Activist honoured with Global Leadership award
Nika Kovač, the head of a women's rights NGO, who is credited with bringing the MeToo movement to Slovenia, has received a Vital Voices Global Leadership award, given out by an organisation co-founded by former US Secretary of State Hillary Clinton. Kovač accepted the honour from US activist Tarana Burke, who started the MeToo movement in the mid-2000s.
Addressing the awards ceremony at the John F. Kennedy Center for the Performing Arts in Washington, US, on 30 May, Burke noted Kovač helms the 8 March Institute, "which uses storytelling to inspire solidarity and push for social change".
The American activist elicited an applause when she said that Kovač's get-out-the-vote campaign helped unseat Slovenia's far-right prime minister in what was a reference to the 2020-22 government of Janez Janša.
"She's built campaigns that have changed both laws and politics, advancing gender equality, expanding LGBTQ+ protections and safeguarding free access to public resources," Burke said before handing the award to the Slovenian.

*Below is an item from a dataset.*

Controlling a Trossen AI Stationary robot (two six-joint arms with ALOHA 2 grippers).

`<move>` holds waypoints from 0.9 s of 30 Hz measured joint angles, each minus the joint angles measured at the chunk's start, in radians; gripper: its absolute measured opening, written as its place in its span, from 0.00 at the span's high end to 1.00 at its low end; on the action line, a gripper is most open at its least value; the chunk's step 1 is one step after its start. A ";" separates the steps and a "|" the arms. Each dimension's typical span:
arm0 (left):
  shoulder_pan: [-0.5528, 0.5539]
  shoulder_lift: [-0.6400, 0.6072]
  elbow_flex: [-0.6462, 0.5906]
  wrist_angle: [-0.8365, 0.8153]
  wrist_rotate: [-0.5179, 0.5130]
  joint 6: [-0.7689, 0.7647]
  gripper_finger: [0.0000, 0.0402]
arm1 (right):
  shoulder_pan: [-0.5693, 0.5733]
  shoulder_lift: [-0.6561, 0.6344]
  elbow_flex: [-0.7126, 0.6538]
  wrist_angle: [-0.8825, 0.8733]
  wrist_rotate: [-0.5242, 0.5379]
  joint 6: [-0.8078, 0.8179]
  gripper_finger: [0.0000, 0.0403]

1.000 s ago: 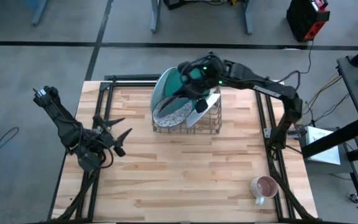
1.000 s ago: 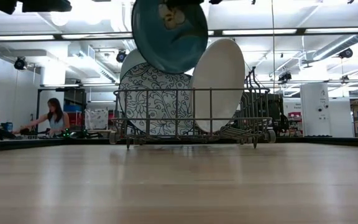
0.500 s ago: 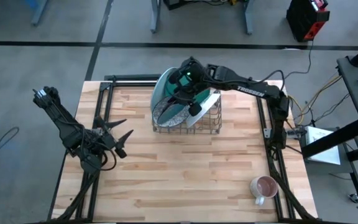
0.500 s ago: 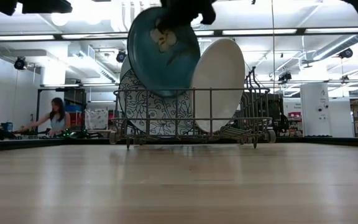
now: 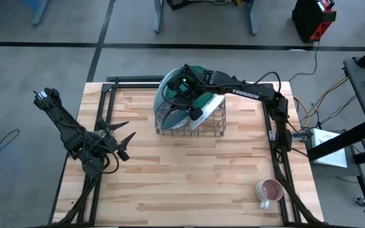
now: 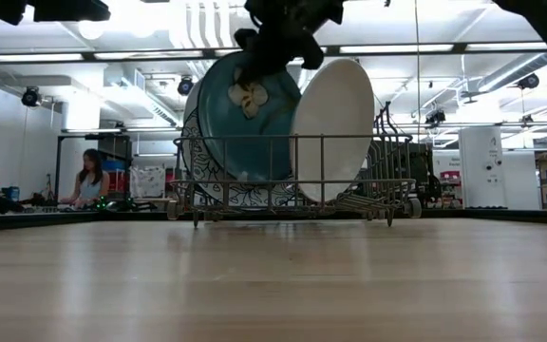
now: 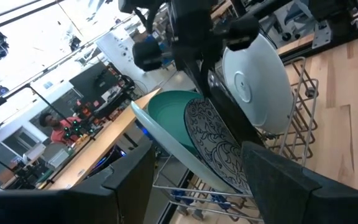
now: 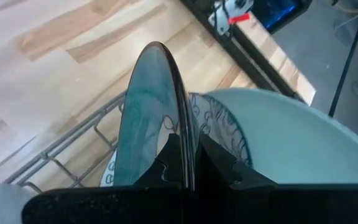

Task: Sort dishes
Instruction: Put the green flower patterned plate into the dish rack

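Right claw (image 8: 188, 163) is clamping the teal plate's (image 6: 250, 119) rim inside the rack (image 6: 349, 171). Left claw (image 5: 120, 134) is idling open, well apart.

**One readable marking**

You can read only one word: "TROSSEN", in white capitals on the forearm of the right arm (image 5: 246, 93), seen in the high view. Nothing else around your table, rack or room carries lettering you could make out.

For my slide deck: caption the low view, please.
Right gripper lowers the teal plate into the wire rack beside the white plate.
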State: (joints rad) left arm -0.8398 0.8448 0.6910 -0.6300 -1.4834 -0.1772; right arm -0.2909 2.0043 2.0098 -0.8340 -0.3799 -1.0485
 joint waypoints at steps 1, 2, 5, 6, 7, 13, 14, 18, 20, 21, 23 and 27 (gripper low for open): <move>0.000 0.000 0.000 0.000 0.000 0.000 0.43 | 0.000 0.007 0.000 0.001 0.003 0.001 0.98; 0.000 0.000 0.000 0.000 0.000 0.000 0.43 | 0.000 0.009 0.000 0.003 0.004 0.002 0.98; 0.000 0.000 0.000 0.000 0.000 -0.003 0.43 | 0.000 0.010 -0.016 0.010 0.008 0.000 0.98; 0.000 0.000 0.000 0.000 0.000 -0.003 0.43 | 0.000 0.009 -0.022 0.011 0.008 -0.002 0.98; 0.000 0.000 0.000 0.000 0.000 -0.004 0.43 | 0.000 0.009 -0.025 0.009 0.008 0.000 0.98; 0.000 0.000 0.000 0.000 0.000 -0.004 0.43 | 0.002 0.010 -0.031 0.006 0.009 0.008 0.98; 0.000 0.000 0.000 0.000 0.000 -0.004 0.43 | 0.003 0.010 -0.032 0.006 0.009 0.008 0.98; 0.000 0.000 0.000 0.000 0.000 -0.004 0.43 | 0.003 0.010 -0.032 0.005 0.009 0.008 0.98; 0.000 0.000 0.000 0.000 0.000 -0.004 0.43 | 0.003 0.010 -0.032 0.005 0.010 0.009 0.97; 0.000 0.000 0.000 -0.001 0.000 -0.004 0.43 | 0.003 0.010 -0.032 0.004 0.010 0.009 0.97; 0.000 0.000 0.000 -0.001 0.000 -0.004 0.43 | 0.003 0.010 -0.032 -0.001 0.009 0.011 0.94; 0.000 0.000 0.000 -0.001 0.000 -0.004 0.43 | 0.004 0.009 -0.032 0.002 0.005 0.011 0.86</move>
State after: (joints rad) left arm -0.8398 0.8448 0.6910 -0.6308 -1.4834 -0.1814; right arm -0.2873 2.0138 1.9775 -0.8323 -0.3746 -1.0375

Wearing a pair of watermelon earnings in a sign of solidarity with Palestine, Kovač said it was hard to accept this award at a time when the far right is on the rise in Europe, Georgia's government adopted a law to silence critical voices, 20 million women in Europe, let alone elsewhere, do not have access to free abortion, and more than 35,000 Palestinians were "brutally killed".
The 31-year-old told the audience: "This award does not belong to me, this award belongs to a group of my best friends, to my Slovenian team and also my international team, and to every single voice that is loud, even when it is hard or awkward, and is doing the right thing."
Together people can bring about change, she underscored, also expressing support for "the brave students in American universities who are speaking up against genocide". She concluded the acceptance speech: "And I can promise you one thing - we won't stop."
Kovač founded the 8 March Institute in 2016 together with LGBTQ+ rights activist Simon Maljevac, who is now serving as a minister in charge of housing and long-term care. The organisation has been addressing gender and economic inequalities, and among its victories has been the legal redefinion of rape in Slovenia that introduced a "yes-means-yes" law.
She coordinated two referendum campaigns: one against water privatisation and pollution in 2021 and the other in favour of the depoliticisation of the public broadcaster in 2022. Her team celebrated the outcomes of both of them. Her get-out-the-vote campaign for the 2022 general election helped push the turnout to 71%.
She is currently coordinating an EU-wide campaign dubbed My Voice, My Choice trying to get one million signatures in support of a motion to ensure free and accessible abortion across the bloc.
The Vital Voices Global Leadership Awards honour international women leaders in the fields of human rights, economic empowerment, or political reform. They are given out annually by the Vital Voices Global Partnership, an NGO that was founded in the late 1990s by a group of women, including Clinton, who was in attendance at the awards ceremony.